COLUMBIA — Thirty years ago, scores of students visited the Recorded Sound Studio on the fourth floor of Ellis Library where David Truesdell works.
Students would wait in line to use one of the three listening rooms. Some came to listen for a class assignment; some came just to listen to music. They would choose a record from the studio’s collection of 20,000 LPs, close the door on a tiny room – with just a desk and record player – and slip on a pair of headphones.
In this era of iTunes and instant, online listening, Truesdell now sees maybe a couple of professors or students a day.
“Many people of this generation don’t really need to go to the library to find music because they can get it off, what I like to call, the inter-tube,” Truesdell said. “Before, unless you were a person who owned a huge library of music on your own, you would have to go somewhere.”
Students and professors still stop by for class material or to buy a CD or LP from the studio’s ongoing music sale. When the studio is empty, Truesdell cleans or organizes records. He researches reviews of recordings that the studio might purchase. But he is always listening to music, especially 20th century classical.
As they walk though the stacks of books that line the outside of the studio, library-goers might hear the faint sounds of Truesdell’s music. The job is a good fit for him because music has always had a place in his life.

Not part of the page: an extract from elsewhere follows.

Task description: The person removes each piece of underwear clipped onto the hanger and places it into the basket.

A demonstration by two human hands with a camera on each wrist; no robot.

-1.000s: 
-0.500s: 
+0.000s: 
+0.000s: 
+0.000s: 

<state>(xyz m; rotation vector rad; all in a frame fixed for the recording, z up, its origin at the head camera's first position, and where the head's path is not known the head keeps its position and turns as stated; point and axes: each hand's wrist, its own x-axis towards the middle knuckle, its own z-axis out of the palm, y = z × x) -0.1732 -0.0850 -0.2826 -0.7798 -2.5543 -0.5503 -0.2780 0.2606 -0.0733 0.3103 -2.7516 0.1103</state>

“I remember when my dad got a stereo,” he said. “The store included a handful of LPs with the stereo, and there was one recording by a pianist Earl Wild with the Boston Pops Orchestra playing Gershwin's 'Rhapsody in Blue' and 'An American in Paris.' I played it to death.”
Then there was Jenny.
“I was in the seventh grade, and she was my music teacher, just out of college,” Truesdell recalled. “She lived a block and a half away, and I had a crush on her. I would go over to her place all the time and listen to music and dream of her seducing me.”
Truesdell played the clarinet in grade school but said he was too lazy to learn to read music and was kicked out of band.
“Jenny actually had the nerve to tell me, you really don’t have any talent,” he said. “I think my parents blamed her for discouraging me and telling me the truth.”
Jenny did not fall in love with Truesdell, but she helped him fall in love with classical music. He still remembers when they listened to Leonard Bernstein conducting Shostakovich’s Symphony No. 5.
That piece is now part of Truesdell’s personal collection of thousands of CDs and LPs.
“I listen to things I just feel like listening to – I’m not trying to teach myself,” he said. “Sometimes you feel that you are hearing or seeing something that makes you feel like you are in the presence of something that is better than any person could be. It’s almost religious.”
Many records remain mostly untouched in the library studio, Truesdell said. In a back room, there's a recording of the last performance in 1966 in New York's old Metropolitan Opera. The record includes a piece of the golden curtain from the opera house.
Even if the way people listen to music is changing, Truesdell said he does not believe the studio will become obsolete.
“I think the need for a place like this has diminished,” he said. “But there are still going to be people who want to hear things sounding more lifelike than they will be able to get by plugging ear buds into a computer.”